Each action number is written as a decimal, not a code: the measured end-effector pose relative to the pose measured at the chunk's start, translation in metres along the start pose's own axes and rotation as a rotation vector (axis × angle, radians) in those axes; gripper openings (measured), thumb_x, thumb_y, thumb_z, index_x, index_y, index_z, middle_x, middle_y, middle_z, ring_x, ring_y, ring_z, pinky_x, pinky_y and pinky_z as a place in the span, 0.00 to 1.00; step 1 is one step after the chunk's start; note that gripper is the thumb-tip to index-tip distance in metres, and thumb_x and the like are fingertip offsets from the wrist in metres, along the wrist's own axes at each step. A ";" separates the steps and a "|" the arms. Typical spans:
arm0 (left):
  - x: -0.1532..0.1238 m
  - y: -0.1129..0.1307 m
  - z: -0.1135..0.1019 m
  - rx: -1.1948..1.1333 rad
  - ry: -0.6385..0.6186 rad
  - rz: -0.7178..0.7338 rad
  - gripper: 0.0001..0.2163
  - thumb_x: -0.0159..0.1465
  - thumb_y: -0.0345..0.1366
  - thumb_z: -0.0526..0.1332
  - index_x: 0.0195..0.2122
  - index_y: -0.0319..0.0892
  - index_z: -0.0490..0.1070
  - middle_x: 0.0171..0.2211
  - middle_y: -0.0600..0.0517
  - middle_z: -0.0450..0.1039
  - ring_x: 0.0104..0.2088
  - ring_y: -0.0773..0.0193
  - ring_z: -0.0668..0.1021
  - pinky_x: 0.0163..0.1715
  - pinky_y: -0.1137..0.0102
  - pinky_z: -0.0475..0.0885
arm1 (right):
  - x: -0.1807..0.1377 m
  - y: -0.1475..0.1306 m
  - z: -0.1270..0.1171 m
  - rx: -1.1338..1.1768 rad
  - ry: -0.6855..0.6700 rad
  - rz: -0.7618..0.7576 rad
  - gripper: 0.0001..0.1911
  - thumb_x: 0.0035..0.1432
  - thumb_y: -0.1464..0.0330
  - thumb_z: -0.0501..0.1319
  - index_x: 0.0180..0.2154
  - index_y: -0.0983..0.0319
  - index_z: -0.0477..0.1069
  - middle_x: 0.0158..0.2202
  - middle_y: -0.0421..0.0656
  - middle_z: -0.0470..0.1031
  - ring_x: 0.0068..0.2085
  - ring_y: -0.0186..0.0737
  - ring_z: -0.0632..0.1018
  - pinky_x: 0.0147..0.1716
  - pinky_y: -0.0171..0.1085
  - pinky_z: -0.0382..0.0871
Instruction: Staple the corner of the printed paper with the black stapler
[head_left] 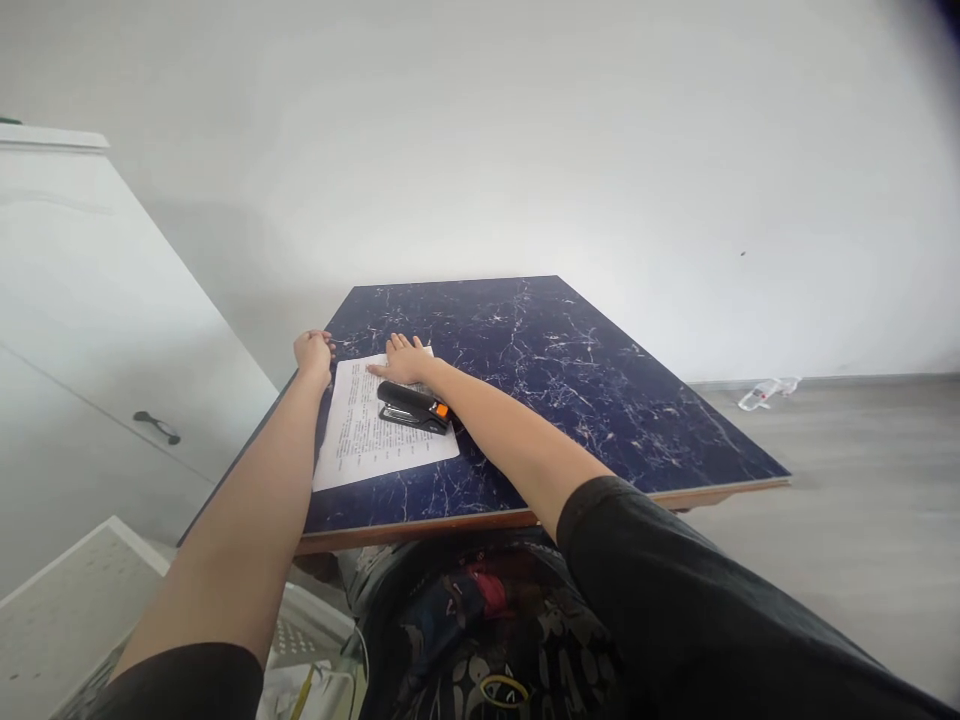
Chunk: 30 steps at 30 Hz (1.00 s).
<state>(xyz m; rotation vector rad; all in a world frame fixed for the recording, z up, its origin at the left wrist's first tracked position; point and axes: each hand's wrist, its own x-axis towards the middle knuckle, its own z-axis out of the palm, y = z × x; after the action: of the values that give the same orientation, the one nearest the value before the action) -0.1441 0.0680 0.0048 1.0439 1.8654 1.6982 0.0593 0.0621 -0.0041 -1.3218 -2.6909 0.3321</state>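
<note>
A printed sheet of paper (360, 435) lies on the dark blue marble-patterned table (585, 400), near its left side. On the paper rests a black stapler (412, 408) with an orange part at its near right end. My right hand (406, 360) is spread flat over the top of the sheet, just beyond the stapler, fingers apart. At the table's left edge, beside the paper's top left corner, my left hand (313, 353) is closed with its fingers curled in. Whatever it may grip is hidden.
A white cabinet (97, 300) with a dark handle (157, 427) stands left of the table. Below it at the lower left is a white perforated box (75, 610). A clear plastic item (766, 393) lies on the floor at right, by the wall.
</note>
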 end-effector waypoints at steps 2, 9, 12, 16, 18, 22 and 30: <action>-0.001 0.000 0.001 -0.001 -0.002 0.000 0.11 0.69 0.33 0.49 0.30 0.43 0.67 0.30 0.50 0.72 0.27 0.67 0.76 0.23 0.75 0.65 | -0.003 -0.002 -0.002 0.019 0.061 -0.046 0.54 0.71 0.40 0.45 0.76 0.79 0.44 0.79 0.62 0.33 0.79 0.64 0.41 0.75 0.64 0.33; -0.009 0.007 0.007 0.006 0.011 0.061 0.12 0.69 0.34 0.50 0.29 0.44 0.68 0.33 0.49 0.75 0.30 0.63 0.78 0.27 0.71 0.68 | -0.056 0.016 -0.006 0.018 -0.024 -0.354 0.38 0.78 0.51 0.40 0.76 0.67 0.52 0.80 0.50 0.45 0.79 0.50 0.51 0.77 0.50 0.44; -0.029 0.021 0.017 0.028 -0.084 0.169 0.12 0.70 0.34 0.52 0.32 0.44 0.71 0.36 0.49 0.78 0.34 0.62 0.80 0.31 0.71 0.71 | -0.082 0.032 -0.002 -0.026 -0.032 -0.301 0.35 0.78 0.54 0.43 0.77 0.66 0.52 0.79 0.52 0.46 0.79 0.53 0.51 0.76 0.55 0.43; -0.076 0.044 0.033 0.170 -0.342 0.417 0.13 0.72 0.35 0.50 0.35 0.43 0.72 0.37 0.47 0.80 0.38 0.59 0.81 0.39 0.67 0.74 | -0.120 0.069 -0.008 -0.014 -0.009 -0.247 0.34 0.77 0.57 0.45 0.76 0.64 0.53 0.79 0.52 0.47 0.79 0.53 0.52 0.76 0.55 0.43; -0.100 0.052 0.040 0.253 -0.490 0.553 0.13 0.73 0.36 0.51 0.35 0.43 0.73 0.36 0.47 0.79 0.39 0.57 0.80 0.45 0.65 0.74 | -0.142 0.094 -0.016 -0.016 -0.018 -0.234 0.35 0.77 0.58 0.46 0.77 0.68 0.52 0.79 0.54 0.46 0.79 0.54 0.51 0.76 0.56 0.43; -0.134 0.058 0.051 0.356 -0.691 0.786 0.13 0.72 0.33 0.51 0.36 0.43 0.75 0.39 0.46 0.78 0.42 0.56 0.80 0.50 0.61 0.73 | -0.183 0.137 -0.030 -0.008 -0.018 -0.244 0.37 0.75 0.59 0.48 0.77 0.68 0.50 0.79 0.53 0.44 0.79 0.53 0.50 0.77 0.55 0.40; -0.151 0.038 0.067 0.479 -0.973 0.907 0.08 0.69 0.37 0.61 0.44 0.43 0.79 0.43 0.46 0.74 0.42 0.55 0.80 0.53 0.57 0.74 | -0.196 0.139 -0.041 0.122 0.033 -0.184 0.33 0.74 0.56 0.50 0.74 0.63 0.61 0.77 0.49 0.54 0.77 0.50 0.57 0.76 0.53 0.46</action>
<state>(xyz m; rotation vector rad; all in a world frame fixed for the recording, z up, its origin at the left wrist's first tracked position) 0.0103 -0.0015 0.0022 2.5756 1.1554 0.6835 0.2936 -0.0054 -0.0020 -1.0290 -2.6903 0.4407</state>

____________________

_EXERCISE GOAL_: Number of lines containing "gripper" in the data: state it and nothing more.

_ANSWER BELOW_: 3